Vi sono almeno due meccanismi attraverso cui l’OSA può peggiorare la prognosi di pazienti con BPCO: uno consiste nel facilitare la comparsa di insufficienza respiratoria durante la veglia per un deleterio effetto sinergico della presenza contemporanea di BPCO ed OSA sulle tensioni dei gas arteriosi; un altro nel favorire disturbi cardiovascolari, similmente a quanto avviene nei pazienti con OSA senza BPCO. Il meccanismo attraverso cui l’OSA può far aumentare la mortalità nei pazienti con BPCO potrebbe essere diverso in rapporto alla gravità della BPCO stessa. Nei pazienti con BPCO agli stadi più gravi, l’OSA potrebbe agire accelerando l’evoluzione della BPCO senza cambiarne le modalità, facendo aumentare di pari passo la mortalità respiratoria e cardiovascolare, come è successo nello studio brasiliano. Nei pazienti con BPCO più lieve, l’influenza dell’OSA sulla mortalità potrebbe manifestarsi invece principalmente sul versante cardiovascolare, come è stato osservato nello studio spagnolo.

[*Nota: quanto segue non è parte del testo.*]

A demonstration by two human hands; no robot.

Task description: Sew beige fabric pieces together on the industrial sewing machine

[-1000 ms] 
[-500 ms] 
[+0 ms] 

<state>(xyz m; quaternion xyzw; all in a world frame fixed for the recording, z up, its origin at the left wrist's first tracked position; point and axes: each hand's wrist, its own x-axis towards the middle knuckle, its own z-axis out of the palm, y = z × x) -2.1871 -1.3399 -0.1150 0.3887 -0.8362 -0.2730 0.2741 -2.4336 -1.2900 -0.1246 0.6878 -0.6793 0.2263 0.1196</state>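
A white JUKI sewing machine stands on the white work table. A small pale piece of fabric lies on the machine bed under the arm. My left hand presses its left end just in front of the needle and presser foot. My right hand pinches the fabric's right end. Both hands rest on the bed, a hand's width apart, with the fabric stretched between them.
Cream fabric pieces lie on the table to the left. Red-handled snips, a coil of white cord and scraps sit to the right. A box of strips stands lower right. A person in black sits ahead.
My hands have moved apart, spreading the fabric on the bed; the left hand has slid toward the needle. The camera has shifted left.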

Ciò non esclude però, in quest’ultima tipologia di pazienti, un’influenza negativa dell’OSA anche sulla funzione respiratoria, come suggerisce l’osservazione della maggiore frequenza di riacutizzazioni della BPCO tra i soggetti spagnoli non trattati con CPAP; il maggior tasso di riacutizzazioni non bastava però a far aumentare in modo significativo la mortalità polmonare.

Il lavoro conferma l’opportunità del trattamento dell’OSA nei pazienti con overlap syndrome al fine di migliorarne l’aspettativa di vita. Nei pazienti che, come in questo studio, hanno forme lievi o moderate di BPCO, il miglioramento sarebbe da riferire principalmente ad una diminuzione della mortalità cardiovascolare. Un notissimo lavoro portato a termine dallo stesso gruppo di autori, pubblicato su Lancet nel 2005, aveva già dimostrato una maggiore mortalità cardiovascolare tra i soggetti con OSA severa non trattati con CPAP rispetto a quelli trattati. Sarebbe interessante verificare se questo effetto della CPAP nei pazienti con overlap syndrome sia paragonabile come ordine di grandezza a quello che si osserva nella popolazione dei soggetti con OSA pura.